### What you need to do
Look below for the line holding "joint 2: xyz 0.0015" and the line holding "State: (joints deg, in". Transcribe exactly those lines and all lines between them, nothing more.

[Source data]
....

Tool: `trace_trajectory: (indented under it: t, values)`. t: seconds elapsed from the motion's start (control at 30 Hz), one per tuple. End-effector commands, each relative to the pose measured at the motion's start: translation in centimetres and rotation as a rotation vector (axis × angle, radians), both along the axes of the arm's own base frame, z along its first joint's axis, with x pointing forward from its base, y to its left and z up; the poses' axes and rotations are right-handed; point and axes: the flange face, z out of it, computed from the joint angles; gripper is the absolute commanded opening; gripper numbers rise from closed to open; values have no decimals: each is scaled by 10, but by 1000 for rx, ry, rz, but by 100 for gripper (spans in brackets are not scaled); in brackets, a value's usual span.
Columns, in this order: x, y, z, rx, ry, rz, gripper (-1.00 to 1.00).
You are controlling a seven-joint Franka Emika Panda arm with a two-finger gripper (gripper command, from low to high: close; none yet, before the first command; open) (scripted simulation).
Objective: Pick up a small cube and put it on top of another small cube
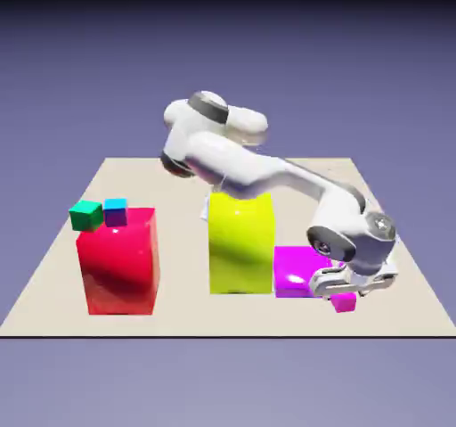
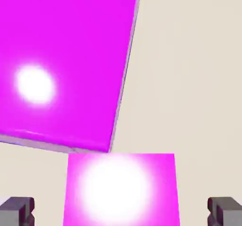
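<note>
The small cube (image 1: pixel 344 303) is tiny, glossy and magenta, and it rests on the table near the front at the exterior view's right. My gripper (image 1: pixel 345 293) is lowered straight over it. In the hand view the small cube (image 2: pixel 121 188) sits between my grey fingertips (image 2: pixel 18 210), with a gap of bare table on each side, so the gripper (image 2: pixel 121 213) is open around it and not touching it. A small green cube (image 1: pixel 86 214) and a small blue cube (image 1: pixel 115 210) sit side by side on top of the big red block (image 1: pixel 120 260).
A wide flat magenta block (image 1: pixel 297 272) lies right behind the small cube and fills the hand view's upper left as the flat magenta block (image 2: pixel 66 64). A tall yellow block (image 1: pixel 240 242) stands at the middle. All rest on the beige table (image 1: pixel 53 300).
</note>
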Motion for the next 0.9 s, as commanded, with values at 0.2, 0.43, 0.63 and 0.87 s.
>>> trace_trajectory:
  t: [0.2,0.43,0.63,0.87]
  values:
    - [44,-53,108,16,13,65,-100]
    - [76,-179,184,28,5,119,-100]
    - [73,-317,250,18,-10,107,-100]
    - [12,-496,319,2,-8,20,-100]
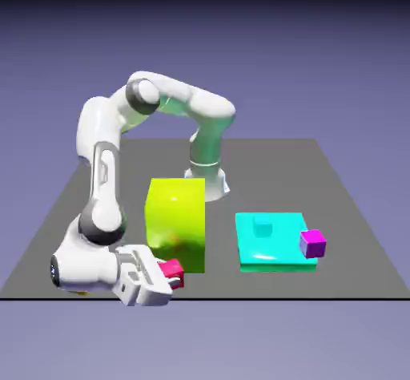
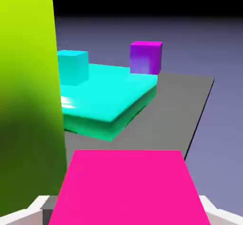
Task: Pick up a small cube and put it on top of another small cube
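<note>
The small pink cube (image 1: 172, 273) lies on the table near its front edge, beside the lime block's front corner. My gripper (image 1: 169, 277) reaches in low and level from the exterior view's left and is shut on it. In the hand view the pink cube (image 2: 127, 186) fills the bottom middle between the two grey fingertips (image 2: 29, 210). The other small cube, purple (image 1: 313, 243) with a magenta top, rests at the right edge of the cyan slab. In the hand view the purple cube (image 2: 146, 57) shows far ahead.
A tall lime block (image 1: 175, 224) stands right beside the gripper and fills the hand view's left side (image 2: 26, 86). A flat cyan slab (image 1: 272, 246) carries a small cyan cube (image 1: 262, 225). The table's front edge (image 1: 240, 297) runs just below the gripper.
</note>
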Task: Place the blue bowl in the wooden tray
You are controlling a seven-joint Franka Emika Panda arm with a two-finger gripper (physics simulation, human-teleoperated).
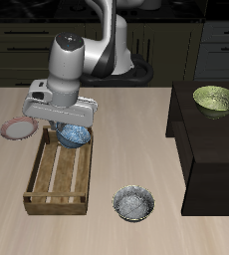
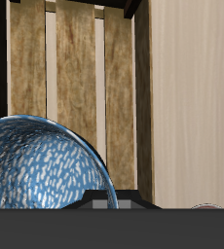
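Observation:
The blue bowl [image 1: 75,136], bright blue with white mottling inside, hangs tilted under my gripper [image 1: 71,127] over the back end of the wooden tray [image 1: 55,203]. The gripper is shut on the bowl's rim. In the wrist view the blue bowl [image 2: 41,170] fills a corner, close to the gripper [image 2: 109,206], with the tray's slatted bottom [image 2: 80,88] right beneath it. The fingertips are mostly hidden by the bowl and the gripper body.
A grey-rimmed bowl [image 1: 133,203] with a pale speckled inside sits near the table's front edge, beside the tray. A pinkish plate [image 1: 18,127] lies by the tray's back corner. A green bowl [image 1: 215,99] rests on a dark cabinet [image 1: 211,149].

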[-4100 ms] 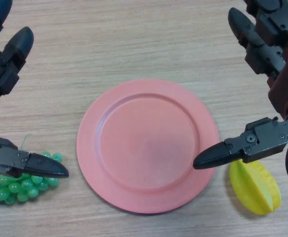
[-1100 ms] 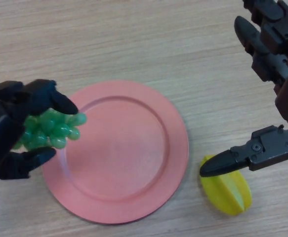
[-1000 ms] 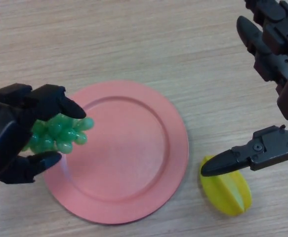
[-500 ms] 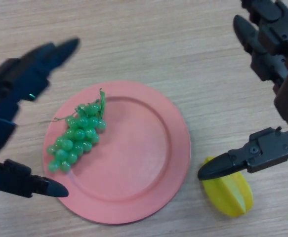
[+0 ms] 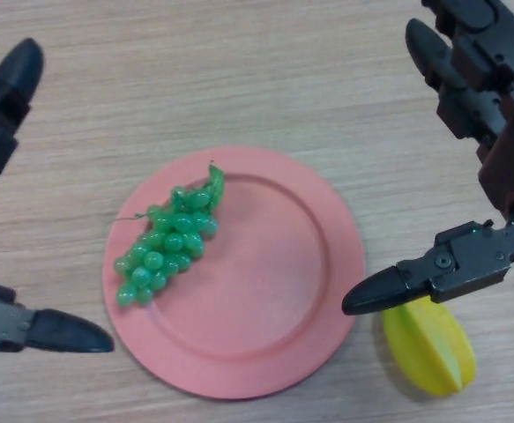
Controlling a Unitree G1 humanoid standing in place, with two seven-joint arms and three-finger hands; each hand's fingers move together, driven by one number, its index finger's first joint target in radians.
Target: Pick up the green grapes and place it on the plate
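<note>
the bunch of small green plastic grapes [image 5: 167, 244] lies on the left side of the round pink plate [image 5: 274, 291], so the task looks done, with the black left hand [image 5: 14, 211] spread open clear of it and the black right hand [image 5: 486, 167] open, idle above the yellow star fruit [image 5: 433, 348].

My left hand [image 5: 1, 123] sits at the left edge of the view, spread wide: one finger points up near the top left corner, and my thumb stretches flat toward the right along the bottom left. Nothing is held between them. My right hand [image 5: 490, 132] comes in from the upper right, also spread wide, its fingers straight and pointing up and to the left, its thumb reaching out low toward the left. It too holds nothing.
</note>
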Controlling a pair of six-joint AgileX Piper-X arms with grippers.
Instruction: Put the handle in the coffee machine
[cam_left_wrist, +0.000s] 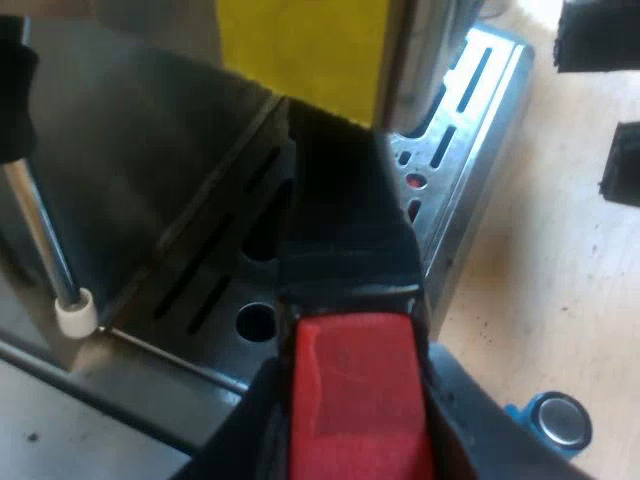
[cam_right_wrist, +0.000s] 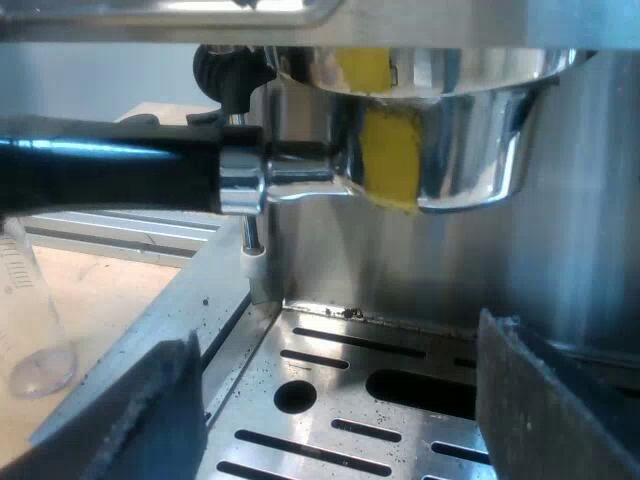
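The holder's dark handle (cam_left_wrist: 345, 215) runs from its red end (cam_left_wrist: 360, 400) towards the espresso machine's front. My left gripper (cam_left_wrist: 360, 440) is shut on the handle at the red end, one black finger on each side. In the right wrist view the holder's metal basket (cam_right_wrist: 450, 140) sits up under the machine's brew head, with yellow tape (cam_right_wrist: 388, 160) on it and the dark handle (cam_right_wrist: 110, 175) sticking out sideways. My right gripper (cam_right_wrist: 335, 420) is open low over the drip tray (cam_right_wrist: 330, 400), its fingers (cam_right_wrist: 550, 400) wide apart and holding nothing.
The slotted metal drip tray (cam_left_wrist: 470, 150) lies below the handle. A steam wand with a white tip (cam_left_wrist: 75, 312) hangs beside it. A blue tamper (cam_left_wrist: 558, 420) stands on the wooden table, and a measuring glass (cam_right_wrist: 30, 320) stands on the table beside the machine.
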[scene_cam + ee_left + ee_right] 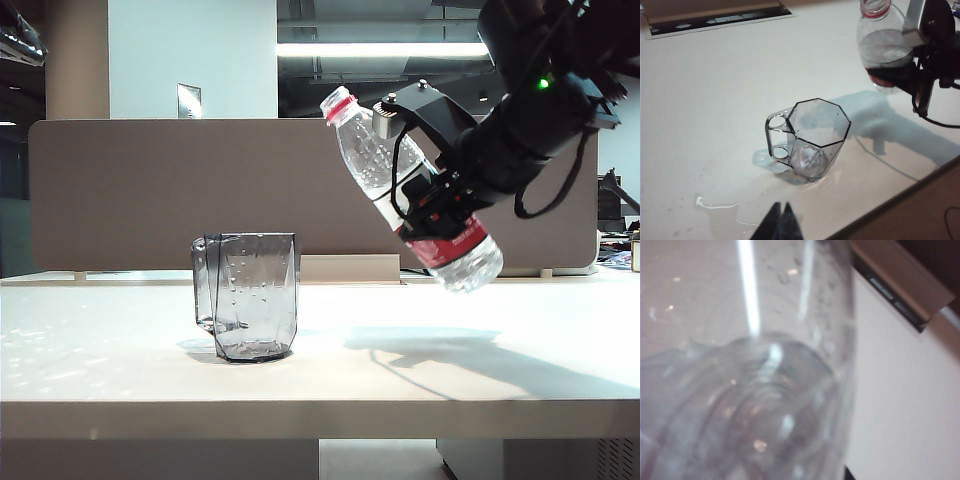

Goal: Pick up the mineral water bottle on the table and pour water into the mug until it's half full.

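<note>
The mineral water bottle (372, 160) hangs tilted above the table (450, 370), its uncapped red-ringed neck pointing up and toward the mug. My right gripper (430, 205) is shut on its labelled middle. The right wrist view is filled by the clear bottle (750, 390), with water inside. The smoky-grey faceted mug (250, 295) stands upright on the table, to the left of the bottle and apart from it; droplets cling to its wall. In the left wrist view, my left gripper (781, 210) is shut and empty, just short of the mug (812, 137). The bottle (885, 47) is beyond.
A thin puddle of spilled water (725, 212) lies on the table beside the left gripper. A beige partition (150, 190) runs behind the table, and a cable slot (720, 20) sits along that far edge. A black cable loops off the right arm (560, 190).
</note>
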`<action>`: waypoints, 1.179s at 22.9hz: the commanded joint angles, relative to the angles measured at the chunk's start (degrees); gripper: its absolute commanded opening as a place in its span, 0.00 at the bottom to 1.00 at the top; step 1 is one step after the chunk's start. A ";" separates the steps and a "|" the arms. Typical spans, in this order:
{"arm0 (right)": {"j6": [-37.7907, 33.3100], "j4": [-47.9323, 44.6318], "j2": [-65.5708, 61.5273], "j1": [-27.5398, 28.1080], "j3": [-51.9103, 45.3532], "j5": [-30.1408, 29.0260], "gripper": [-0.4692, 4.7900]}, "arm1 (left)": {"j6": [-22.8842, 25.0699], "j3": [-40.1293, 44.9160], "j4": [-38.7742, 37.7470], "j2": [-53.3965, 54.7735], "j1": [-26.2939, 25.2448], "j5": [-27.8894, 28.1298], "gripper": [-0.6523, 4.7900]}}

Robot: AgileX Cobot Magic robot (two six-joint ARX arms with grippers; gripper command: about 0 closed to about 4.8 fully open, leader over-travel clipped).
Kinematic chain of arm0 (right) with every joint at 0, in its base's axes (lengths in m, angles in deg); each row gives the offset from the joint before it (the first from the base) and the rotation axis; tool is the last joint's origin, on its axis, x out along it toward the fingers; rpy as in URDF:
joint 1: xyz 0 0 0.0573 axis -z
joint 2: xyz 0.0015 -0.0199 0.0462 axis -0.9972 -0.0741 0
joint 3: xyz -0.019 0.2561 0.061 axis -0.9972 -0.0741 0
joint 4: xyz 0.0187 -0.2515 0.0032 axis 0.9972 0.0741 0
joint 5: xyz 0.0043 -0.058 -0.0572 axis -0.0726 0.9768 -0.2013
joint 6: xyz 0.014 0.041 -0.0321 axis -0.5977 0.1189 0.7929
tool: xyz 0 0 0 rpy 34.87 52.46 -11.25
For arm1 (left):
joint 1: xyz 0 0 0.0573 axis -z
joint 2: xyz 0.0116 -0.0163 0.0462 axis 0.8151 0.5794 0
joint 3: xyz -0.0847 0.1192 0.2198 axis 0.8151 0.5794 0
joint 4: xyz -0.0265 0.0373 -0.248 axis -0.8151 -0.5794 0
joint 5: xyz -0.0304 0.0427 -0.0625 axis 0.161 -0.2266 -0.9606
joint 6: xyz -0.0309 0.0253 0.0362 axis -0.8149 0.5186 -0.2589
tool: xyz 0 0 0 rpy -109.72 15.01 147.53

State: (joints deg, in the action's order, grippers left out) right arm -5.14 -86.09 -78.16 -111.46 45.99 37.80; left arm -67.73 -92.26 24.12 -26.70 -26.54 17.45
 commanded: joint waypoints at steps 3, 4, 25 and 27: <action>10.05 -1.27 0.63 -0.07 1.57 2.60 0.47 | 0.02 -0.20 0.76 -0.04 -0.02 0.04 0.11; 11.28 -1.22 0.63 -0.07 1.57 2.80 0.47 | 0.02 -0.20 0.76 -0.07 -0.02 0.04 0.11; 30.10 -1.16 0.66 -2.19 1.57 6.23 0.47 | 0.02 -0.20 0.76 -0.07 -0.02 0.02 0.11; 31.41 -1.14 0.66 -2.19 1.57 6.69 0.47 | 0.02 -0.20 0.76 -0.04 -0.02 0.04 0.11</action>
State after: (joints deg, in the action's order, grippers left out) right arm 24.71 -84.37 -78.16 -113.56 47.17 43.84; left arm -67.73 -92.26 24.12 -26.68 -26.54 17.45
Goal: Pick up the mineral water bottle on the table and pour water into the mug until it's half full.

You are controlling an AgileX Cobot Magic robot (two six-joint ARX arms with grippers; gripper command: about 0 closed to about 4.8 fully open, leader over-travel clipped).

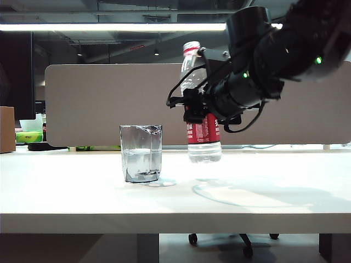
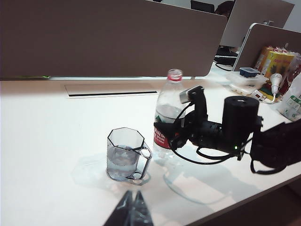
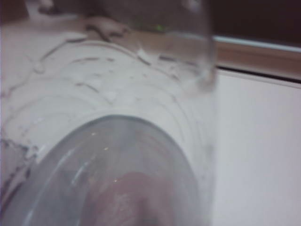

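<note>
Exterior view puts my right pincer [image 1: 193, 107] right of centre, clamped around the middle of the tall clear plastic mineral water bottle [image 1: 203, 143] with its red neck ring and red label, holding it upright just above the wide white surface [image 1: 71, 192]. Left of it, apart from the bottle, the short faceted clear glass mug [image 1: 141, 153] stands about half full of clear water [image 1: 141, 163]. My left pincer [image 2: 132, 209] shows only as dark fingertips at the bottom edge of the left wrist view, empty; I cannot tell how far apart they stand.
</note>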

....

### Result for this exercise
joint 2: xyz 0.0015 -0.0199 0.0462 axis -0.9972 -0.0741 0
joint 3: xyz -0.019 0.2561 0.061 axis -0.9972 -0.0741 0
joint 4: xyz 0.0187 -0.2515 0.0032 axis 0.9972 0.0741 0
joint 5: xyz 0.0043 -0.058 -0.0572 axis -0.0726 0.9768 -0.2013
joint 6: xyz 0.014 0.041 -0.0321 axis -0.5977 0.1189 0.7929
tool: xyz 0 0 0 rpy 34.87 52.46 -11.25
For arm1 (left):
joint 1: xyz 0 0 0.0573 axis -z
joint 2: xyz 0.0116 -0.0163 0.0462 axis 0.8151 0.5794 0
joint 3: xyz -0.0847 0.1192 0.2198 axis 0.8151 0.5794 0
joint 4: xyz -0.0265 0.0373 -0.248 axis -0.8151 -0.5794 0
joint 5: xyz -0.0304 0.0427 -0.0625 axis 0.161 -0.2266 -0.9606
joint 6: xyz -0.0309 0.0253 0.0362 axis -0.8149 0.5186 -0.2589
tool: xyz 0 0 0 rpy -109.72 15.01 147.53

State: (joints deg, in the action's order, grippers left out) right arm -5.14 -86.09 -78.16 -111.46 45.99 37.80; left arm -67.73 -92.26 24.12 -26.70 -26.54 17.45

The exercise requires nothing else.